## What to produce:
Every entry is to be returned as it stands, apart from the pictures.

Records excerpted from a collection:

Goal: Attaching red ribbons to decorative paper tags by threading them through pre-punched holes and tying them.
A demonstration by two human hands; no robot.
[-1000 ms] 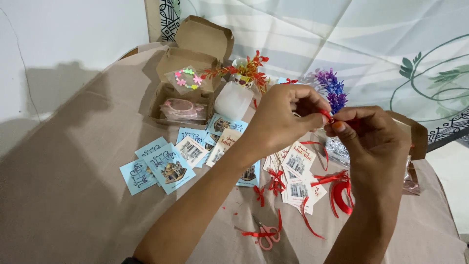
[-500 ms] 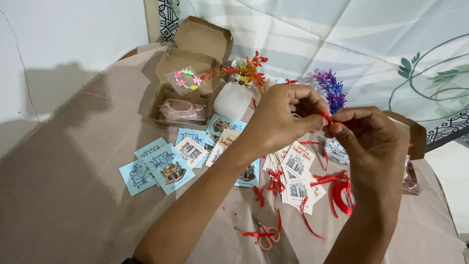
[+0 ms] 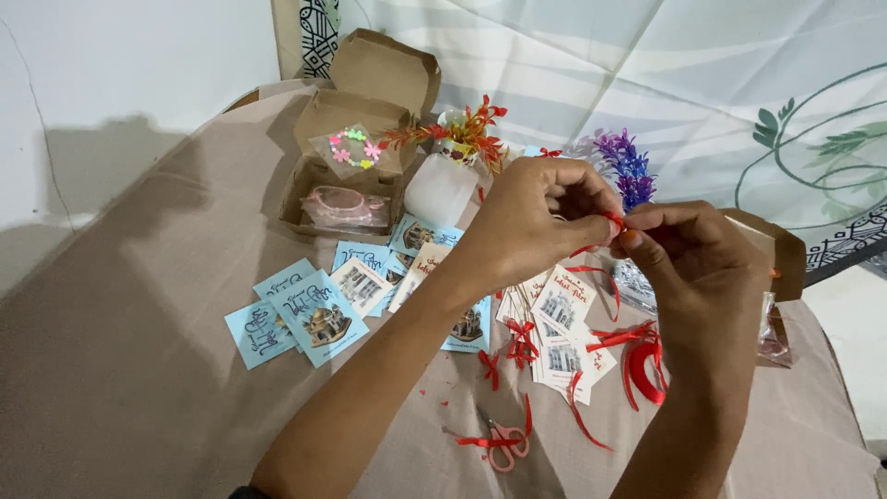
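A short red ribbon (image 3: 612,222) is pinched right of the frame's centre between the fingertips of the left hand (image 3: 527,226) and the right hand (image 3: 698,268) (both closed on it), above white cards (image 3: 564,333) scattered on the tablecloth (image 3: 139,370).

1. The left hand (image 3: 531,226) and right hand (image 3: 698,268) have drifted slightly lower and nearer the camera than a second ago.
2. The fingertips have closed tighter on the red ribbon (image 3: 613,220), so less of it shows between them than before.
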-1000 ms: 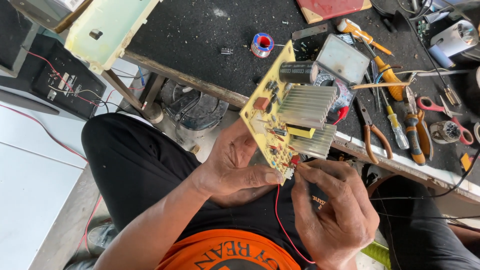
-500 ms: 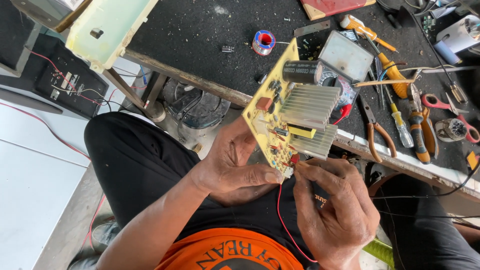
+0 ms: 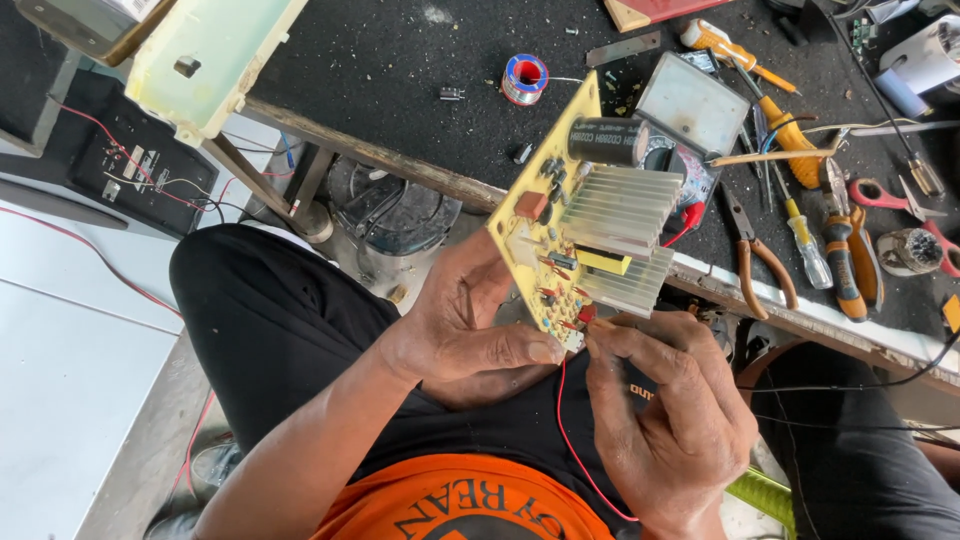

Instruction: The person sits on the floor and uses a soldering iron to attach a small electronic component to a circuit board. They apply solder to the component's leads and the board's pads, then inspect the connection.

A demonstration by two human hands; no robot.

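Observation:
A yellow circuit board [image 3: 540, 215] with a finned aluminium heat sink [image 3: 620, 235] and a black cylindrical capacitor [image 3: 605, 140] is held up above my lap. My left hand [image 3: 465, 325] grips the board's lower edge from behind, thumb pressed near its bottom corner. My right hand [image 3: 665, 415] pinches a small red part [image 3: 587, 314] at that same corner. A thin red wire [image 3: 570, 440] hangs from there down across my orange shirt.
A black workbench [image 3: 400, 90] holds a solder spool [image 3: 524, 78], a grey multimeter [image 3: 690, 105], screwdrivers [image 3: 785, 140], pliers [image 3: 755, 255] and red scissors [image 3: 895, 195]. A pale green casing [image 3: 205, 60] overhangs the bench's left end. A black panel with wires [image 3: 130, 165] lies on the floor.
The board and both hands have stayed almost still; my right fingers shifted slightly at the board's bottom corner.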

## Written solution:
Goal: Attaching red ribbons to decorative paper tags by threading them through pre-punched holes and tying them.
A demonstration by two human hands; no robot.
[-1000 ms] 
[-500 ms] 
[+0 ms] 
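A short red ribbon (image 3: 612,222) is pinched right of the frame's centre between the fingertips of the left hand (image 3: 527,226) and the right hand (image 3: 698,268) (both closed on it), above white cards (image 3: 564,333) scattered on the tablecloth (image 3: 139,370).

1. The left hand (image 3: 531,226) and right hand (image 3: 698,268) have drifted slightly lower and nearer the camera than a second ago.
2. The fingertips have closed tighter on the red ribbon (image 3: 613,220), so less of it shows between them than before.
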-1000 ms: 
-500 ms: 
+0 ms: 

Instruction: The person sits on the floor and uses a soldering iron to attach a small electronic component to a circuit board. They apply solder to the component's leads and the board's pads, then inspect the connection.

A demonstration by two human hands; no robot.

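Observation:
A yellow circuit board [image 3: 540, 215] with a finned aluminium heat sink [image 3: 620, 235] and a black cylindrical capacitor [image 3: 605, 140] is held up above my lap. My left hand [image 3: 465, 325] grips the board's lower edge from behind, thumb pressed near its bottom corner. My right hand [image 3: 665, 415] pinches a small red part [image 3: 587, 314] at that same corner. A thin red wire [image 3: 570, 440] hangs from there down across my orange shirt.
A black workbench [image 3: 400, 90] holds a solder spool [image 3: 524, 78], a grey multimeter [image 3: 690, 105], screwdrivers [image 3: 785, 140], pliers [image 3: 755, 255] and red scissors [image 3: 895, 195]. A pale green casing [image 3: 205, 60] overhangs the bench's left end. A black panel with wires [image 3: 130, 165] lies on the floor.
The board and both hands have stayed almost still; my right fingers shifted slightly at the board's bottom corner.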

No more work remains in this exercise.